I wanted to share a word of encouragement this morning, but I didn’t have anything specifically planned. This book stood out to me on the bookshelf over my desk so I pulled it down. I had apparently tucked the back of the dust jacket into this question at some time in the past. And so here we are with this timely word for many of us.
From Common Sense Christian Living by Edith Schaeffer, pages 132-133
You said that continuity in our relationships requires verbalizing, yet our society pushes us off in a hundred different directions. How can we cultivate better communication in our homes?
Finding time for communication in the midst of a very heavy schedule is difficult. I would say that the only time I have found for valuable communication with each of the members of my family has been when it has been inconvenient!
If you are not willing to stop and take the inconvenient moment, you are not going to have any real communication. A phone call comes when you are just ready to turn out the light and go to sleep, or when you are halfway out the front door.

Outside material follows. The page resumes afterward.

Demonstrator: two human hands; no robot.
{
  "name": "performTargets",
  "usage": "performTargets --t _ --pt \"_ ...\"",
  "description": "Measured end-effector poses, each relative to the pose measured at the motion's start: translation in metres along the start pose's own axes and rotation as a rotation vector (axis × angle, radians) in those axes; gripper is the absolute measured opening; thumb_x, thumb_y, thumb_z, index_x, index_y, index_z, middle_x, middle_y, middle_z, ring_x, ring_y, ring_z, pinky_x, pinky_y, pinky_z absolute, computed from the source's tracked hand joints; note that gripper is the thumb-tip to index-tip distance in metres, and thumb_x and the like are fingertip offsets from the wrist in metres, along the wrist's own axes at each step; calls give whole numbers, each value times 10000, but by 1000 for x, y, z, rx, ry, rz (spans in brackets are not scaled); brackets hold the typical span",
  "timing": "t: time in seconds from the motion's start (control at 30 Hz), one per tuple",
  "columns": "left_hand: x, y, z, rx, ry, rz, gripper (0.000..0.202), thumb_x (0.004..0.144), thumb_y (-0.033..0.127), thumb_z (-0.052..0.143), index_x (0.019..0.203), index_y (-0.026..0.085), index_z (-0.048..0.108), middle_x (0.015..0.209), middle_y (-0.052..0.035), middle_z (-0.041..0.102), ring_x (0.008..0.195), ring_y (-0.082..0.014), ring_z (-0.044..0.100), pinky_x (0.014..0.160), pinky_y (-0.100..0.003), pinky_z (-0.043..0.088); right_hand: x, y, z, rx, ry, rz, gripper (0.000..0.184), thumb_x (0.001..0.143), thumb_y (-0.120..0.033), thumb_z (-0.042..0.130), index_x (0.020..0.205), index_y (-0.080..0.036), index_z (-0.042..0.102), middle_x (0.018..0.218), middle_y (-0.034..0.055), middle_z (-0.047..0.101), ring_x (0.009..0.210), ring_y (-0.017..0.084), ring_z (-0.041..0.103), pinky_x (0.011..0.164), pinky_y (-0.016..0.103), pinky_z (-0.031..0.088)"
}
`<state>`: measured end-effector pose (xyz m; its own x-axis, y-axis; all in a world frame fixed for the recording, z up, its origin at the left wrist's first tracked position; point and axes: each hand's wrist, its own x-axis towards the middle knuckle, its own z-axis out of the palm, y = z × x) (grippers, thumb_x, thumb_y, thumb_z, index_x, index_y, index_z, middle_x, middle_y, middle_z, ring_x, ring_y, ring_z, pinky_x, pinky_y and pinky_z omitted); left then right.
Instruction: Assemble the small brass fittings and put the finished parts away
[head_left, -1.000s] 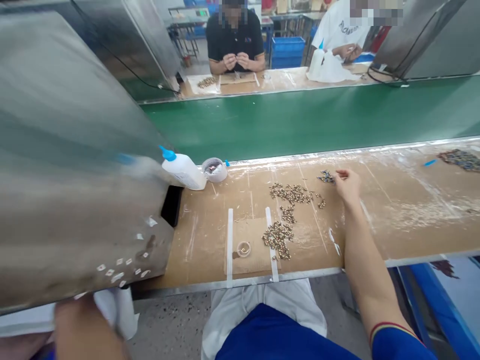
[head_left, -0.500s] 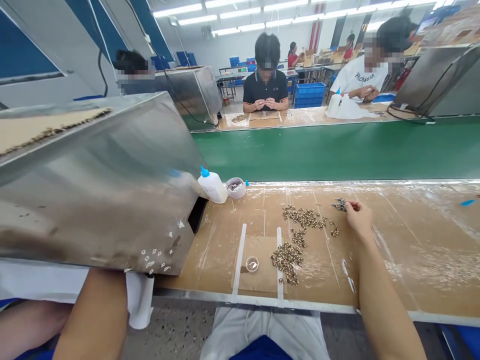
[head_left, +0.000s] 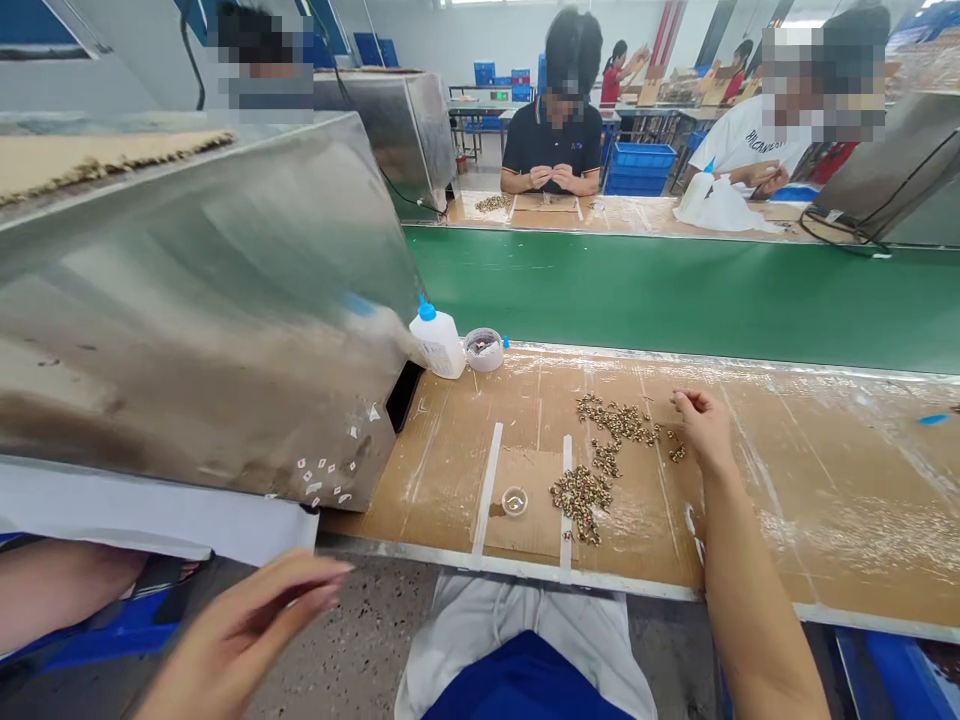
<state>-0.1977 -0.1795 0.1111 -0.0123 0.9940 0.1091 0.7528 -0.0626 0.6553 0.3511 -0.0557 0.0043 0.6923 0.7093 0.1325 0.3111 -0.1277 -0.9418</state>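
Note:
My right hand (head_left: 699,424) rests on the cardboard-covered bench (head_left: 810,470) with its fingers curled in; what they hold is hidden. It lies just right of a scatter of small brass parts (head_left: 611,422). A denser heap of the same parts (head_left: 579,495) sits nearer me, beside a white tape strip (head_left: 566,505). A small clear dish (head_left: 514,500) stands between two tape strips. My left hand (head_left: 251,625) hangs below the bench edge, over the floor, with fingers stretched out and nothing in it.
A large steel machine housing (head_left: 195,300) fills the left. A white glue bottle (head_left: 438,342) and a small tub (head_left: 484,350) stand at the bench's back edge. Behind runs a green conveyor belt (head_left: 675,290). Across it, people (head_left: 553,140) work at another bench.
My left hand has come into view below the bench, fingers spread. My right hand has drawn back toward the brass parts and curled; the small dark cluster at its fingertips no longer shows.

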Motion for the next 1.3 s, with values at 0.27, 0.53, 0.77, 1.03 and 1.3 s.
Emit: performTargets --t 0.27,0.53,0.77,1.03,1.3 --pt "158 59 134 -454 -567 84 196 719 273 706 859 144 753 756 -38 707 689 -129 605 700 -257 489 -34 -41 24 -12 -405 -93 387 743 -579 742 860 -212 705 849 70 728 813 210 657 763 365 524" --pt "225 66 230 -790 -785 96 176 706 180 775 856 131 698 744 -46 695 630 -105 614 615 -248 480 -76 -67 53 78 -826 -156 377 881 -582 712 954 -212 715 780 11 695 572 96 485 525 246 392" --pt "209 53 234 -905 -835 115 355 707 273 858 999 114 734 796 -54 734 683 -102 653 663 -233 520 -115 -75 66 37 -1271 -127 322 905 -500 735 1014 -198 712 853 26 705 679 119 590 607 265 505" --pt "208 57 237 -903 -782 222 193 698 196 855 806 111 720 788 -32 710 706 -96 603 690 -241 488 -134 -68 77 -2 -1423 -202 256 945 -429 737 1077 -210 733 915 47 736 712 139 643 639 287 543" --pt "203 60 240 -867 -741 270 149 732 173 836 817 107 732 767 -19 672 755 -108 610 767 -276 507 -139 -64 82 70 -1298 -503 201 986 -412 681 923 -248 780 971 53 736 870 171 696 792 329 563"
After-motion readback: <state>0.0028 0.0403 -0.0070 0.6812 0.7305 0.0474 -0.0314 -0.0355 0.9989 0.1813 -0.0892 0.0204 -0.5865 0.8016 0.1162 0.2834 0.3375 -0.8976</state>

The person on the other end of the line is your child, your grandchild, your sister, or your parent, who will take your time, but whose conversation is a special continuation of your close friendship.
You realize that at least a few minutes are essential. To cut the time off would be to lose something precious, not just for the moment, but for the reassurance your attention is giving that other family member that you really care. Naturally, if you are a surgeon running to do an emergency operation, you say so, and your son or daughter will understand as you say, “I’ll get back to you as soon as I can.” It is the pattern that is important, and the exceptions are then easily accepted. If, however, everything else always comes first, your children will feel they are always last in being considered important.

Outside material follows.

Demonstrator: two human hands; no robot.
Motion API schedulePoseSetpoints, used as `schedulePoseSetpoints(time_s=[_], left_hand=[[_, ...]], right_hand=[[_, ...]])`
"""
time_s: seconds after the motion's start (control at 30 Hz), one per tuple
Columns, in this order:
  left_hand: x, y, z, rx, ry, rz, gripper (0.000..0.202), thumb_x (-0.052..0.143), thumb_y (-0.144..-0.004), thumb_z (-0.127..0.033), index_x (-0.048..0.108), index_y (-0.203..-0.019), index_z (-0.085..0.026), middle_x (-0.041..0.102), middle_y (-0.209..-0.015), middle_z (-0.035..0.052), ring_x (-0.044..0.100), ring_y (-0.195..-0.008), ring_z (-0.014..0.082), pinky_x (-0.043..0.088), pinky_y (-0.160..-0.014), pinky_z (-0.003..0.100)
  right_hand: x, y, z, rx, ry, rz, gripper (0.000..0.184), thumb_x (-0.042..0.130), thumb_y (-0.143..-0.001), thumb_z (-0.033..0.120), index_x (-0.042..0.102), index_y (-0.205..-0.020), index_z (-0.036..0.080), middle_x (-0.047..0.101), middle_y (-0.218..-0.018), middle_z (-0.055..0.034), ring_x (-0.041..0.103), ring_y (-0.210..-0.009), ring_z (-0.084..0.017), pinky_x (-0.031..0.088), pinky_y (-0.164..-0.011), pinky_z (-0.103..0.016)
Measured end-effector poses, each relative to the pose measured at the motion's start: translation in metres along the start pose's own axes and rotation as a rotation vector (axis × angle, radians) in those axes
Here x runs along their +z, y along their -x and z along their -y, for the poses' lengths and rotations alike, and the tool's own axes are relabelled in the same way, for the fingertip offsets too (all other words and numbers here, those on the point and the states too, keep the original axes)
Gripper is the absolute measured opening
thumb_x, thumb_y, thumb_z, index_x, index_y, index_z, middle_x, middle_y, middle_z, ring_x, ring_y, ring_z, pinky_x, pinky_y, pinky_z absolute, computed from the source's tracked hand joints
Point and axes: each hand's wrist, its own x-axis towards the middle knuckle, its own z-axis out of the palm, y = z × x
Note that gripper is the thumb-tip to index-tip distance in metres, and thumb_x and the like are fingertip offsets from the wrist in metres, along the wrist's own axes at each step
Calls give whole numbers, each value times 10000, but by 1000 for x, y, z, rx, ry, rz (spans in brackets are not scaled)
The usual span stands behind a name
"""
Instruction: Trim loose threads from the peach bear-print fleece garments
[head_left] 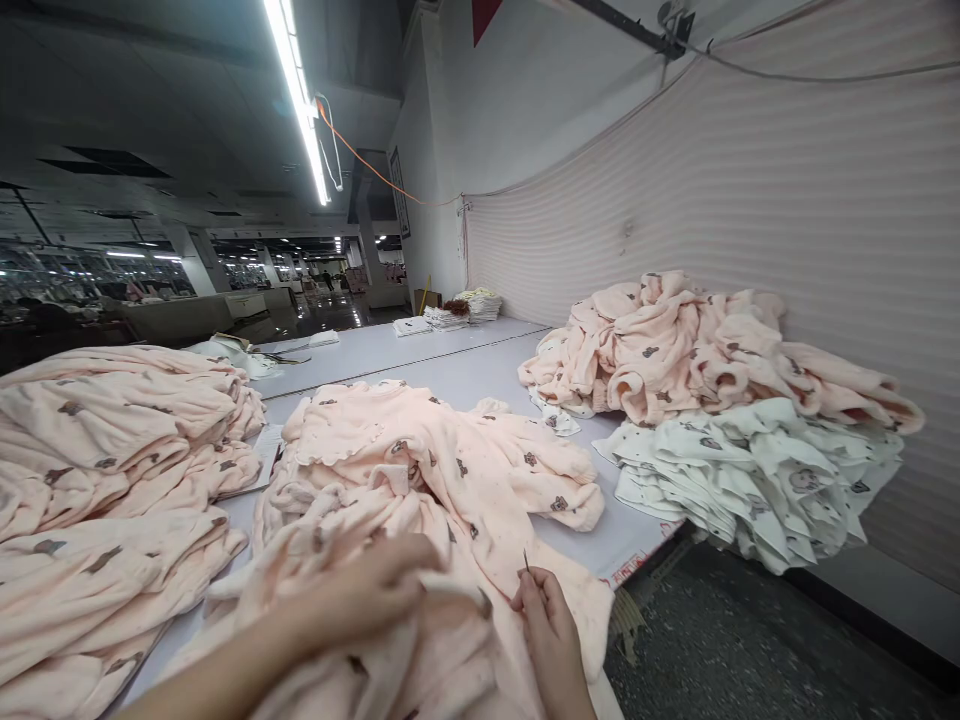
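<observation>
A pink fleece garment (442, 470) with small dark animal prints is spread in rumpled folds on the table in front of me. My left hand (390, 580) is over its near part, blurred by motion, and its fingers cannot be made out clearly. To the right, above the garment's edge, my right hand (546, 610) is closed in a pinch. From between its thumb and fingers sticks up a thin dark pointed tool (526, 560); its lower part is hidden in the hand.
Pink garments (112, 440) are heaped on the left. At the right, another pink heap (667, 340) lies behind and partly over a stack of white printed garments (757, 480) overhanging the table edge. Folded white pieces (446, 317) lie at the back. A striped curtain (750, 200) covers the right wall.
</observation>
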Motion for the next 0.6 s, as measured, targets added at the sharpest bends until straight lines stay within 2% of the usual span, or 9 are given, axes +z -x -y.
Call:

You are just in the midst of writing a chapter of a book, and one of your children comes in and sits on a chair and says, “I have something I need to talk to you about.” My feeling is that there is no use writing about life, in any area of living, unless you are willing to stop writing and live. Being available at an inconvenient time is part of really living as a mother, a father, a family member.
Your child begins to talk to you after you’ve read a story and you are tucking him into bed. Your mind is outlining what you will do next: I’ll do the dishes now… then I’ll do this and that the the other, and so on… But your child is opening up with a question important to him or her or is about to confide some special thing to you. This moment is not going to come at another time. If you slam the door on this particular use of the next half hour, you are finished with whatever this close moment was going to consist of. That specific time is never to be repeated.

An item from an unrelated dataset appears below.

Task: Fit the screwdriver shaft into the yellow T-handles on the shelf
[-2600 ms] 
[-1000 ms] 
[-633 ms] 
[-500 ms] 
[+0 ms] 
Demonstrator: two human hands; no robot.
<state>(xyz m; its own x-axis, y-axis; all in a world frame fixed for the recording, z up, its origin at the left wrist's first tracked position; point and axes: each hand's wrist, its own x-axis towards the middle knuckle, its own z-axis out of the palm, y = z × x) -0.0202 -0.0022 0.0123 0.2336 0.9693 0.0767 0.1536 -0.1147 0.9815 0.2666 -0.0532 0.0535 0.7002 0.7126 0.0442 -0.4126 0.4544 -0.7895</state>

Learn to stop your brain and actions to ask yourself a question: What’s more important: my relationship with this child or getting the child in bed at the right time? You answer the question by telling yourself: Stay. Do the dishes later.
Naturally, there are myriad examples of inconvenient times for shared confidences or precious discussions of ideas or accounts of projects that have been completed. Inconvenience is the shared ingredient of a variety of pieces of time.